Thinking about the problems caused by process engine restart

as8457632 · March 25, 2020, 8:20am

Hello，If I need to restart the process engine (because I may need to update part of the content), but there is a running service Task executing a rest request job, the content of the job can be a purchase order, and the order placing operation is successful, but when the rest request returns, the process engine is restarted, which will cause the order to be placed successfully, but the process engine rolls back. The user sees the order, but the process can’t go any further. I want to do something before restarting, for example, whether the query is running service Task, or is there a better way to restart the engine if not? Thank you

Webcyberrob · March 25, 2020, 10:50am

Hi,
I think it depends on how the engine is restarted…If its an orderly shutdown, normally systems suspend new requests, wait for current to complete, then shutdown in a consistent state. If the shutdown is a crash, then things may be left in an inconsistent state, either with respect to the client or the server. In the case of Camunda, given state is flushed to a DB in a transaction, it will usually fail to a consistent state, however the state of inflight tasks may be indeterminate, therefore the engine will typically result in retry from the last consistent checkpoint…

regards

Rob

as8457632 · March 25, 2020, 11:23am

If its an orderly shutdown, normally systems suspend new requests, wait for current to complete, then shutdown in a consistent state
Thank you for your quick reply. I would like to know how to wait for the current completion. (my understanding of this completion is that the current transaction has been refreshed to DB),. Can rest api do this? thank you.

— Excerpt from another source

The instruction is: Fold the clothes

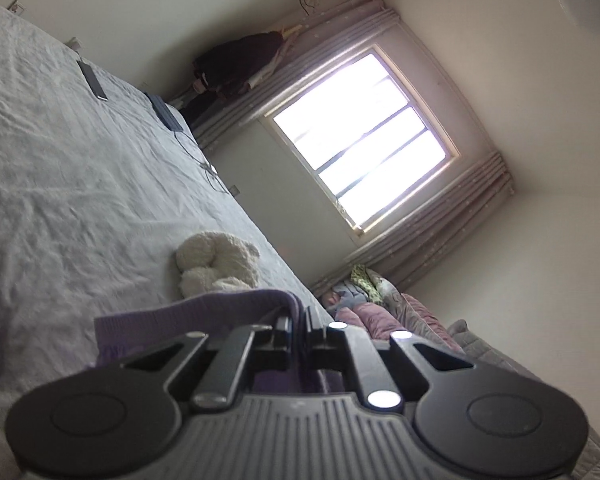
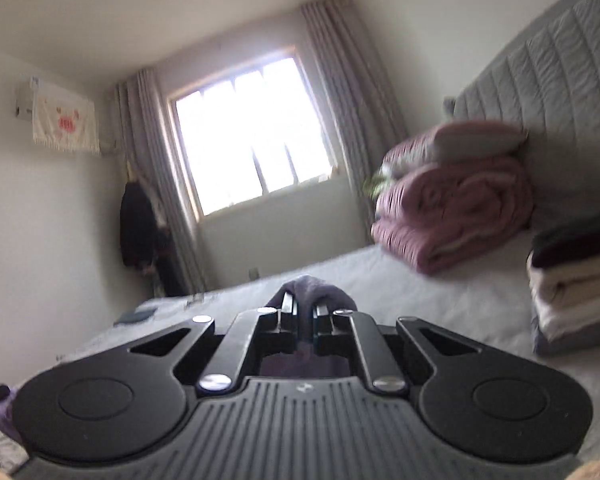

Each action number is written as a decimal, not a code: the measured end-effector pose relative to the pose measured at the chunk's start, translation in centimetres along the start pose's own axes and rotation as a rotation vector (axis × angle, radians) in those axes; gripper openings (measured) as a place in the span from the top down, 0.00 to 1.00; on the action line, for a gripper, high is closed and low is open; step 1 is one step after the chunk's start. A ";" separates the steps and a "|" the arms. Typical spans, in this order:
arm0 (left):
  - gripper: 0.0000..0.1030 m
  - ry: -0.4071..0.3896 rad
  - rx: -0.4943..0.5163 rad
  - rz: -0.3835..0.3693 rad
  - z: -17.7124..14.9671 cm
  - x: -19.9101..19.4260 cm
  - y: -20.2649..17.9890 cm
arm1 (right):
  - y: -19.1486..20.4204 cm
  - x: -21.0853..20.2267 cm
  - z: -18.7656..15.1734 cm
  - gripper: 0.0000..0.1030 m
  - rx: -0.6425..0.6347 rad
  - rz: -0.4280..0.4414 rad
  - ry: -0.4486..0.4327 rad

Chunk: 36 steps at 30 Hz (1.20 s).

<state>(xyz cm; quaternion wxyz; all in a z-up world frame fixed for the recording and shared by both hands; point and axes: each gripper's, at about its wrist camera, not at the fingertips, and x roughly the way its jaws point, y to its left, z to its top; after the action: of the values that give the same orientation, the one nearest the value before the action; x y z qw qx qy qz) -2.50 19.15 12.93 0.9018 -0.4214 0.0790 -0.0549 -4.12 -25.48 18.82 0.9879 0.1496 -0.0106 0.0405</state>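
Both grippers pinch purple cloth above the bed.

We see the left gripper [image 1: 299,322] with fingers together on a fold of the purple cloth [image 1: 204,312], which drapes off to the left over the grey sheet [image 1: 80,184]. Our right gripper [image 2: 305,312] has its fingers clamped on the same purple stuff, bunched at the tips. Beyond lie a white plush [image 1: 216,260], a pink quilt [image 2: 456,216], folded stack [image 2: 576,284], then the window [image 2: 248,136].
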 end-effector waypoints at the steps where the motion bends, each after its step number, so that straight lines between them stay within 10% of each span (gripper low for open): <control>1: 0.94 0.010 0.017 0.002 -0.3 0.3 -0.4 | 0.2 -1.0 0.5 0.91 -0.028 -0.002 -0.037; 5: 0.94 0.032 0.088 0.043 -1.0 0.9 -1.1 | 0.8 -0.1 -0.7 0.88 -0.223 -0.057 0.119; 11: 0.94 0.159 0.167 0.198 -1.9 2.6 0.0 | -4.8 5.9 -8.1 0.86 0.072 -0.064 0.591; 17: 0.94 0.188 0.063 0.233 -1.5 2.4 2.0 | -4.9 5.8 -8.1 0.78 0.104 -0.025 0.619; 19: 0.93 0.171 0.102 0.249 -1.2 2.1 1.8 | -5.7 5.8 -8.7 0.46 0.115 -0.083 0.676; 26: 0.93 0.265 0.143 0.267 -1.8 2.5 2.0 | -10.1 5.5 -11.4 0.46 0.248 -0.237 0.823; 28: 0.79 0.318 0.184 0.294 -2.6 3.1 1.9 | -10.5 5.2 -11.4 0.46 0.256 -0.254 0.832; 30: 0.33 0.352 0.252 0.346 -3.4 3.7 1.7 | -10.9 5.0 -11.5 0.46 0.269 -0.267 0.840; 36: 0.28 0.456 0.282 0.413 -5.0 5.1 2.4 | -13.2 5.2 -11.8 0.46 0.476 -0.289 0.783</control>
<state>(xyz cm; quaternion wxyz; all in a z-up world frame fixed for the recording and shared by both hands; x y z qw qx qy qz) 1.65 16.07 7.45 0.9023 -0.2444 0.3541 0.0255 2.24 -34.11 3.80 0.8513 0.3453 0.3928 -0.0427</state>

Webcyberrob · March 26, 2020, 12:06am

Hi,
With regard to a rest API, do you mean you have an external client interacting with the engines rest API, or are you referring to a service task in the engine making a call to an external rest API?

Either way, in general you need to think about three failure modes, lost request, lost response and lost error response. Idempotent and eventual consistency are your friends here. The engine will typically shutdown or fail to a consistent state internally, however inflight, incomplete actions are similar to the failure modes above, the engine just does not know if it did or didn’t complete…This the engine will rollback to the last known good state, which may result in duplicate task execution…

Regards
Rob

as8457632 · March 26, 2020, 2:15am

Thank you for your quick reply.
Idempotence and ultimate consistency are indeed the best way, but unfortunately, we can’t do that.
I hope to solve the situation of shutting down the process engine normally.If from the start of the process to the service task，The data at this time is not refreshed to the database，How can I find out that there is a task in the current process cache that is not refreshed to the database?
If this happens, I will prevent the process from restarting

Webcyberrob · March 26, 2020, 7:18am

Hi, in an orderly shutdown, the engine should wait a reasonable time for inflight tasks to complete…but you do have a race condition so it’s possible to exceed the wait timeout. There are two potential cases here, tasks run in a client thread, versus a job executor thread. Given that the job executor locks a job prior to execution, you may be able to infer that it was a crash stop, but that’s getting deep into internals…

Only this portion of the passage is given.